Figure 2 shows Zif268 expression in the RE, RH, and the medial prefrontal A32D (ACC) and A32V (prelimbic) regions of interest for the four groups (Recent, Remote, 25-day New, and Home Cage controls). The RE showed higher expression in all three trained groups than in the Home Cage group [Group main effect F(3,25) = 64.72, p < 0.001], indicating that engagement in and general memory for the behavioral task per se are associated with increased activity in the RE. Critically, N–K post hoc analysis confirmed that all four groups differed from each other for Zif268 expression in the RE (p < 0.004). Remote recall of the odor–trace–object paired-associate memory resulted in significantly higher Zif268 expression in the RE compared to the home cage group (by a factor of 298%; effect size d = 9.91), recent recall (161% increase; d = 4.13), and exposure to a new association at 25 days (120% increase; d = 1.87). To a lesser extent, both recent recall and exposure to the new association also produced greater levels of expression compared to Home Cage (Recent: 185% increase; d = 4.25; 25-day New: 247% increase; d = 7.35). There was no correlation [r(19) = 0.21, p > 0.3] between the mean latency difference score on the retention test and zif268 expression in the RE within the individual groups: Remote, r(6) = 0.24, p > 0.6; Recent, r(7) = −0.60, p > 0.1; 25-day New, r(5) = −0.11, p > 0.8). The days taken to reach the criterion were also not associated with Zif268 expression in the RE [r(19) = −0.31, p > 0.17].

FIGURE 2

Figure 2. (A) Zif268 expression per mm² (mean +/– standard errors) assessed in the nucleus reuniens (RE), rhomboid nucleus (RH), and prefrontal cortex regions (A32D, anterior cingulate, Layers II, III, and V; A32V, prelimbic, Layers II, III, V, and VI) in the three groups immediately after testing at 5-days (Recent) or 25 days (Remote; 25-day New) after the acquisition, as well as Home Cage controls. (B) Schematic diagram showing the RE region assessed and expression in 10x magnification photomicrographs for each group. The RE was assessed from −1.80 to −2.16 by Bregma. (C) Schematic diagram of the mPFC (A32D and A32V; +3.00 to +3.72 from Bregma) regions and the corresponding layers assessed shown in 10x magnification photomicrographs, and expression in photomicrographs for each group. The Home Cage control group was processed separately, but using the same Zif268 primary antibody batch number. Variation in background staining was accommodated by adjusting the background threshold in ImageJ. Recent N = 8; Remote N = 8; 25-day New N = 6; Home Cage N = 9; black bar = 100 μm; *significance at p < 0.05; **p < 0.01; ^#all groups differ from each other at p < 0.01; ^†differs from the three other groups p < 0.01.

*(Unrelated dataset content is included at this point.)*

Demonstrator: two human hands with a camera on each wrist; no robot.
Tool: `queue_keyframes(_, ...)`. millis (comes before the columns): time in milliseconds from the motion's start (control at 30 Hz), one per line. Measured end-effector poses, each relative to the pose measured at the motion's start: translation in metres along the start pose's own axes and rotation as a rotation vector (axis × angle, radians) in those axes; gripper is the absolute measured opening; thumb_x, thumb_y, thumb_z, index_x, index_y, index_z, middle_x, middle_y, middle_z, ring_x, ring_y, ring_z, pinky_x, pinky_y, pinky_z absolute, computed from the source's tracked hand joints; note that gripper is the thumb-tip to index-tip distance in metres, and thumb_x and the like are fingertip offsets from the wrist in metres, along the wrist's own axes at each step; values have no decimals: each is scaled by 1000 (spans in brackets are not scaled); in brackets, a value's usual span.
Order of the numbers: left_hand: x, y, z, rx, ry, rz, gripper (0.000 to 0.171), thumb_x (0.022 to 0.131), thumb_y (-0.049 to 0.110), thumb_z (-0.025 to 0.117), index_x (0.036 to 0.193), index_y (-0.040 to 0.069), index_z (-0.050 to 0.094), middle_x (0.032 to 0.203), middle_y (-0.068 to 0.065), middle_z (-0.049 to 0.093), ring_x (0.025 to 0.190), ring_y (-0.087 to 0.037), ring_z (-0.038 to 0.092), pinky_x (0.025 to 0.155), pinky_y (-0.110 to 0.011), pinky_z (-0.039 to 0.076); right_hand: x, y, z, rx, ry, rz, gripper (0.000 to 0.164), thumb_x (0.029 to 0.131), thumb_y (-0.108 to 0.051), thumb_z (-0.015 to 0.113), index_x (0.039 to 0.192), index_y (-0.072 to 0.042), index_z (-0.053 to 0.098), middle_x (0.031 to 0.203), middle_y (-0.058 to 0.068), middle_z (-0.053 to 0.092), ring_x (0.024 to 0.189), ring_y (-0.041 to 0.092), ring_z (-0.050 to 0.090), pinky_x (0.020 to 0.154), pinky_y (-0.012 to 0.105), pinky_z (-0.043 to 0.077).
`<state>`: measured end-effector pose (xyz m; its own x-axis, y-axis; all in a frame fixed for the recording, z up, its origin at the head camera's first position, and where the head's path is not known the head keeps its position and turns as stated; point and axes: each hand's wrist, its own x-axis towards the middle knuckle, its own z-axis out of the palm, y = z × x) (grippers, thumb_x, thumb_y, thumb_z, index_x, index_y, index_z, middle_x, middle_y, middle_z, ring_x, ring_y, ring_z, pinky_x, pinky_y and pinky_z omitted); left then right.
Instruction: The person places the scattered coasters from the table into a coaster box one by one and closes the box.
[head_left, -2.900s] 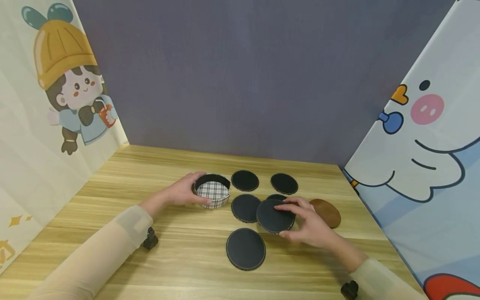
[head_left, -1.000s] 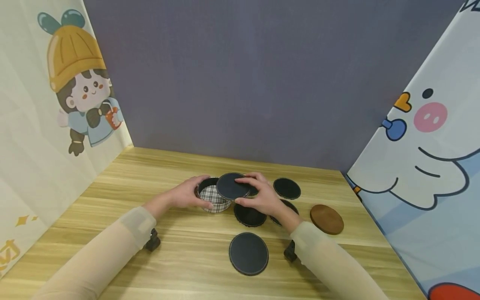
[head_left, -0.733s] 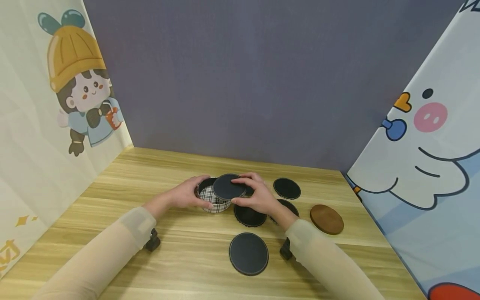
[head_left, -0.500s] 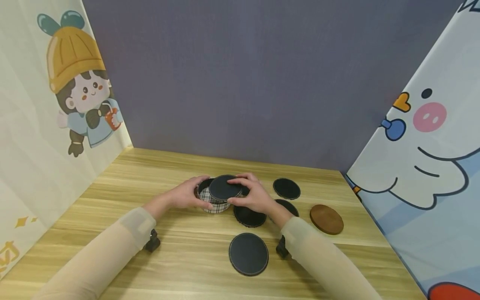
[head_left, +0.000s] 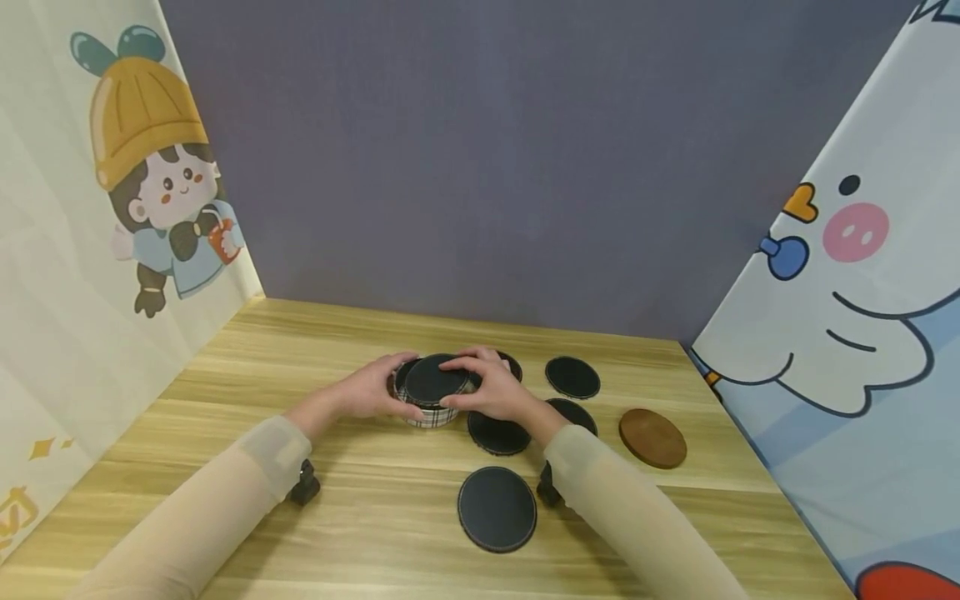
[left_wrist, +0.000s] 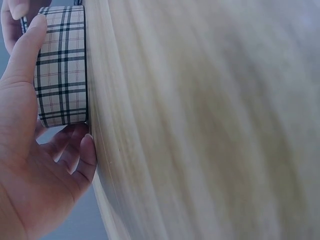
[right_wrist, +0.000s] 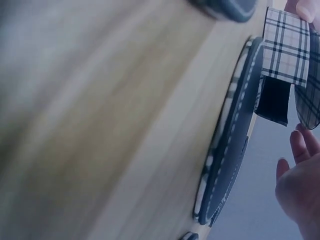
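My left hand (head_left: 366, 390) grips the side of a round coaster holder (head_left: 430, 419), plaid outside and black inside, on the table. In the left wrist view, its thumb lies along the holder's plaid wall (left_wrist: 62, 70). The right hand (head_left: 489, 387) pinches a round black coaster (head_left: 432, 380) by its right edge, right over the holder's mouth. The right wrist view shows that coaster's plaid underside (right_wrist: 308, 105), tilted near the holder's top, and a gap in the holder's wall. Whether the coaster touches the holder's rim, I cannot tell.
Several black coasters lie flat to the right, among them a near one (head_left: 497, 508), one beside the holder (head_left: 500, 434) and a far one (head_left: 572, 377). A brown disc (head_left: 652, 437) lies farther right on the wood-grain table (head_left: 360, 533). A grey panel (head_left: 465, 167) stands behind.
The right hand has carried the coaster left from among the other coasters to over the holder, lowering it lately. My left hand has kept its grip on the holder.
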<state>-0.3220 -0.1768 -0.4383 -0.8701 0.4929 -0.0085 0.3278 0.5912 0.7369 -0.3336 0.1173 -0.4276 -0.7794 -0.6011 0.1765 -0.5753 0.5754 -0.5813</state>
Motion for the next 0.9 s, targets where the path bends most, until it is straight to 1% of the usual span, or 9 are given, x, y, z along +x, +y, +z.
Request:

A similar, albeit weaker, pattern of Zif268 expression to that of the RE was apparent in the RH [Group main effect, F(3,25) = 4.42, p = 0.01]. However, post hoc N–K revealed a significant difference only between the Remote and Home Cage groups (p = 0.01) with Recent and 25-day New producing non-significantly lower levels of expression compared to the Remote group (p < 0.10).

There was no Group main effect for the A32D (ACC) region, aggregated across all three layers [F(3,27) = 1.18, p = 0.35]. A Group x Layer interaction [F(6,54) = 3.49, p = 0.005] was, however, evident with the Remote recall group showing higher Zif268 expression in the superficial Layer II than in both the Recent recall group [F(1,27) = 5.62, p = 0.02] and the 25-day New learning group [F(1,27) = 6.16, p = 0.01]. Zif268 expression in the Home Cage group was not significantly different from any other group (p < 0.12). There were no group differences in the deeper layers.

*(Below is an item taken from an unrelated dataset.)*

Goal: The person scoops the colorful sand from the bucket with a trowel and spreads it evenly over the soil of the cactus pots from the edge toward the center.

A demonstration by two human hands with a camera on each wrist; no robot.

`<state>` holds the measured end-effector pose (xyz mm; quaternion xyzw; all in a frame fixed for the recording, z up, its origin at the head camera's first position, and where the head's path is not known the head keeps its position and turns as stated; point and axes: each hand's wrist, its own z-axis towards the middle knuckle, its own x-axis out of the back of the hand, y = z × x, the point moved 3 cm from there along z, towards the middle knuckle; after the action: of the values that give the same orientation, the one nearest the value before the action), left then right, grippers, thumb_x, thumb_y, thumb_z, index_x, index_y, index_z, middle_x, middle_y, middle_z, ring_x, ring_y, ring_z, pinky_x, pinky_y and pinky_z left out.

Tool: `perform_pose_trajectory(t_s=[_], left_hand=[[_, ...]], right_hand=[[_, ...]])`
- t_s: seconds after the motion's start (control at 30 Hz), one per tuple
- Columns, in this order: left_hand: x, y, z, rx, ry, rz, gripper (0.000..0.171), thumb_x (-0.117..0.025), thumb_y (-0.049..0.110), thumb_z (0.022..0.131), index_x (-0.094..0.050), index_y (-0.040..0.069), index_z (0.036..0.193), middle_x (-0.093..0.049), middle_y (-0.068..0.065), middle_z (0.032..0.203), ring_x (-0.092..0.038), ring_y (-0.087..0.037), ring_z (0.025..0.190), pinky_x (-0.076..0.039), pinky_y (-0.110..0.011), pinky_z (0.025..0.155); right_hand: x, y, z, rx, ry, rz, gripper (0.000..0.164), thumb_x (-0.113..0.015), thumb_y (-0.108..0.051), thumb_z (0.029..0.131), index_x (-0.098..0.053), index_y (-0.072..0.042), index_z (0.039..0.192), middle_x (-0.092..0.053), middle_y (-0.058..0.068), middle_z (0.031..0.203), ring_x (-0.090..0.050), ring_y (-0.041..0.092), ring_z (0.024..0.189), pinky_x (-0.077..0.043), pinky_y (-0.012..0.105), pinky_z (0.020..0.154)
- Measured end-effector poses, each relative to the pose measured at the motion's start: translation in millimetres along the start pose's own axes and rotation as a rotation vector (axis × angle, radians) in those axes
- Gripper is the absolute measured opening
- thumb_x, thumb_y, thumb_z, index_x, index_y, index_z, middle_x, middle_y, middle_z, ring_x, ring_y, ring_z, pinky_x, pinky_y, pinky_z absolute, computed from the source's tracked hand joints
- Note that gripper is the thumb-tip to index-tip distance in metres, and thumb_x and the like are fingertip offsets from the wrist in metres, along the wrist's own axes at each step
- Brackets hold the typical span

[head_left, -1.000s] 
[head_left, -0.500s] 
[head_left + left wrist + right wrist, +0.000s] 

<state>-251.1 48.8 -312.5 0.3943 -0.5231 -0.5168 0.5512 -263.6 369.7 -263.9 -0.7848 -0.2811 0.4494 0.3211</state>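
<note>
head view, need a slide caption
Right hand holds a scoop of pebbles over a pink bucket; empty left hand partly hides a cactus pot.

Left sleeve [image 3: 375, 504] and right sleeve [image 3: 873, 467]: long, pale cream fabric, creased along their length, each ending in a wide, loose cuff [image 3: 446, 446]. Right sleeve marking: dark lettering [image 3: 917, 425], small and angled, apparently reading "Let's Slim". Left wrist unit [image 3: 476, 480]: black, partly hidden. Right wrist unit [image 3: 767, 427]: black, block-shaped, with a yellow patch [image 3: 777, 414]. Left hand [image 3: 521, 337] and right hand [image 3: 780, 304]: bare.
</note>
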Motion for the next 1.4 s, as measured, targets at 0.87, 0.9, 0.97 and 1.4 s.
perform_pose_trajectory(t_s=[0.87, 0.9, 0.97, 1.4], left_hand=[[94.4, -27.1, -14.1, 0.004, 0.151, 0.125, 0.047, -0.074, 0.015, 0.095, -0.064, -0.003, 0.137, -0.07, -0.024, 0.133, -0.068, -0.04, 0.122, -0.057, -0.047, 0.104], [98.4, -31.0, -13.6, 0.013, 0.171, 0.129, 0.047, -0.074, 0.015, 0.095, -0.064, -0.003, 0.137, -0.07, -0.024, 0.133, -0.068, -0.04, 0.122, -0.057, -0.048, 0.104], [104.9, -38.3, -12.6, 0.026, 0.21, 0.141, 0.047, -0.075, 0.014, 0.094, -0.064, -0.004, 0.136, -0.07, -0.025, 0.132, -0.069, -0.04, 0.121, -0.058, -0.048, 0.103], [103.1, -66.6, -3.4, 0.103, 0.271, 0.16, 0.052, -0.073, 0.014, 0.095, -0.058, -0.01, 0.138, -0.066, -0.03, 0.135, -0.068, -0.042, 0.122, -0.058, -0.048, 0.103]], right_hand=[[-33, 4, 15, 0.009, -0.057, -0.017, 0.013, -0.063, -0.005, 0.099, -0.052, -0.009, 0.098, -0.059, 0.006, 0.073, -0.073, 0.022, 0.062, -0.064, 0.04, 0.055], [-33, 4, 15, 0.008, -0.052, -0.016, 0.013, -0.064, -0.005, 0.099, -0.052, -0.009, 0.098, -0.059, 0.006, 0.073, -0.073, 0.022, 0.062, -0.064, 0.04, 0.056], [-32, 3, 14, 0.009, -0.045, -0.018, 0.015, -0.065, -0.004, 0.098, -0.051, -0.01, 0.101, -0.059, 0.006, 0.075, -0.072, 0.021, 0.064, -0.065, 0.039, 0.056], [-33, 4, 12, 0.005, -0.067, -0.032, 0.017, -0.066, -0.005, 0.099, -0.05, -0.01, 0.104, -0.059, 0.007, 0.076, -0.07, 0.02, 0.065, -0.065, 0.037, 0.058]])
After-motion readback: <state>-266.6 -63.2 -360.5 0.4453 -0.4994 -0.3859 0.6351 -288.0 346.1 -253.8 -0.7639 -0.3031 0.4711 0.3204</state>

Across the cell layers of the A32V (prelimbic) region of the medial PFC, Zif268 expression showed a similar pattern to that seen in A32D. That is, there was no Group main effect [F(3,27) = 1.95, p = 0.14] but a Group x Layer interaction [F(9,81) = 7.13, p < 0.001]. The interaction was again driven by elevated expression in superficial Layer II in the Remote recall group, with expression in this group significantly higher compared to both Recent [F(1,27) = 7.66, p = 0.01] and 25-day New groups [F(1,27) = 13.56, p < 0.002]. The Home Cage group showed an intermediate level, but significantly higher than both the Recent and 25-day New groups (p < 0.05). In the deeper Layer VI, however, the Home Cage group showed elevated Zif268 compared to all three trained groups (p < 0.01), but there were no differences in the intermediate layers (Layers III and V).

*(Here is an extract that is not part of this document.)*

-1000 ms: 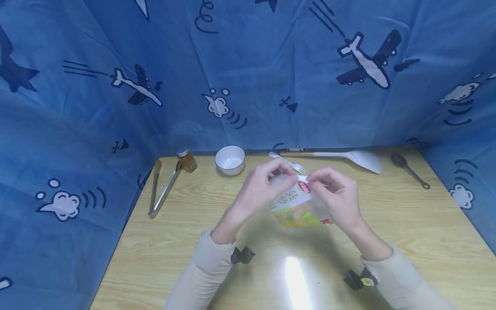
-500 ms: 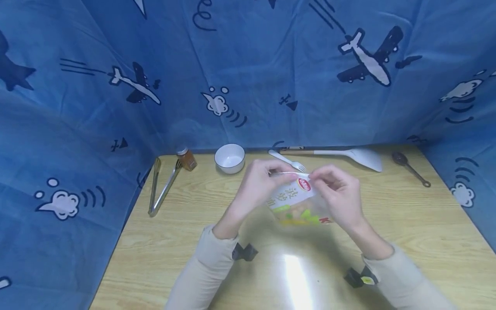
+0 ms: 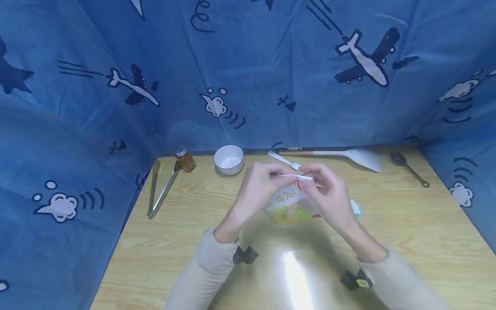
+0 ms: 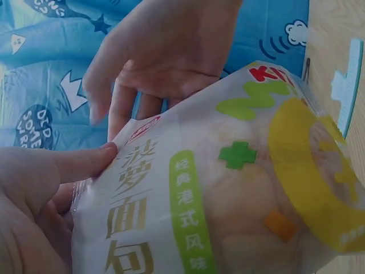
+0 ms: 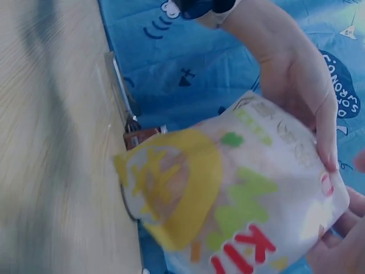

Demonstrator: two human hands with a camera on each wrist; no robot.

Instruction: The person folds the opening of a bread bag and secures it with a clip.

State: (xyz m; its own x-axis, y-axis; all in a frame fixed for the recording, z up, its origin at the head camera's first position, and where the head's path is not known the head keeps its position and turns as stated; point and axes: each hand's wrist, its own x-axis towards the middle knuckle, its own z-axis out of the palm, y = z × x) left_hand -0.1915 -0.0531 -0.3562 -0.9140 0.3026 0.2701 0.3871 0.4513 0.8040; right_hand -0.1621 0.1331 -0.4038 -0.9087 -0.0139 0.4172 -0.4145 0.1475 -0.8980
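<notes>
A clear and white bread bag (image 3: 288, 206), printed with yellow, green and red, hangs between my hands above the table; pale bread shows through it in the left wrist view. My left hand (image 3: 253, 185) pinches the bag's top edge, its thumb (image 4: 82, 164) flat on the front. My right hand (image 3: 331, 193) is at the other end of that edge. One fingertip (image 5: 360, 161) stands off the film with a gap, while other fingers (image 5: 344, 222) lie against the edge. The head view shows the bag's right side hidden behind my right hand.
On the table (image 3: 162, 258) stand metal tongs (image 3: 164, 193), a spice jar (image 3: 186, 161) and a white bowl (image 3: 228, 160) at back left. A fork (image 3: 284, 160), a long spatula (image 3: 362, 159) and a brown spoon (image 3: 408, 169) lie along the back. A turquoise plastic piece (image 3: 355, 207) lies behind my right hand.
The bag's top edge has folded over and its front tips away from the head view. My right hand has shifted slightly left, its fingers spreading from the edge. The turquoise piece now shows.
</notes>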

Figure 3 shows Zif268 expression in the hippocampus, ILt, and retrosplenial cortex in the four groups. Zif268 expression across the dorsal and ventral CA1 did not differ between the trained groups or the Home Cage group [Group main effect, F(3,27) = 1.39, p = 0.26]. There was also no Group by dorsal/ventral interaction [F(3,27) = 1.64, p = 0.19]. Across both the dorsal and ventral CA3, however, Home Cage rats expressed much higher Zif268 levels [Group main effect, F(3,26) = 44.12, p < 0.001], while the three trained groups did not differ from each other (N–K p > 0.1). There was no Group by dorsal/ventral interaction for CA3 [F(3,26) = 1.44, p = 0.25]. In the ILt, rats in the Home Cage group expressed less Zif268 than all three trained groups [Group main effect, F(3,25) = 5.36, p = 0.005], but the trained groups did not differ from each other (p > 0.5). There was no Group by ILt sub-region interaction [F(3,25) = 1.20, p = 0.32].

FIGURE 3

Figure 3. Zif268 expression per mm² (mean +/– standard errors) assessed in the (A) dorsal (d) and ventral (v) hippocampal CA1 and CA3, (B) paracentral (PC) and centromedial (CM) intralaminar thalamic nuclei (ILt), (C) the retrosplenial cortex regions: granular Rgb, granular Rga, and (D) dysgranular Rdg in the three trained groups and the Home Cage group. (E) Schematic diagram of the caudal regions of the retrosplenial cortex with examples of layers II–VI shown in the photomicrograph. Note, Rga was quantified only in the posterior retrosplenial sections (−5.64 to −6.48 from Bregma), while Rgb and Rdg had sections compared from anterior and posterior retrosplenial cortex (−5.04 to −6.48 from Bregma). The deeper increase in thickness toward the more posterior aspects of the Rgb and Rdg. Recent N = 8; Remote N = 8; 25-day New N = 6; Home Cage N = 9; *significance at p < 0.05; **p < 0.01; ^†differs from the three other groups p < 0.01.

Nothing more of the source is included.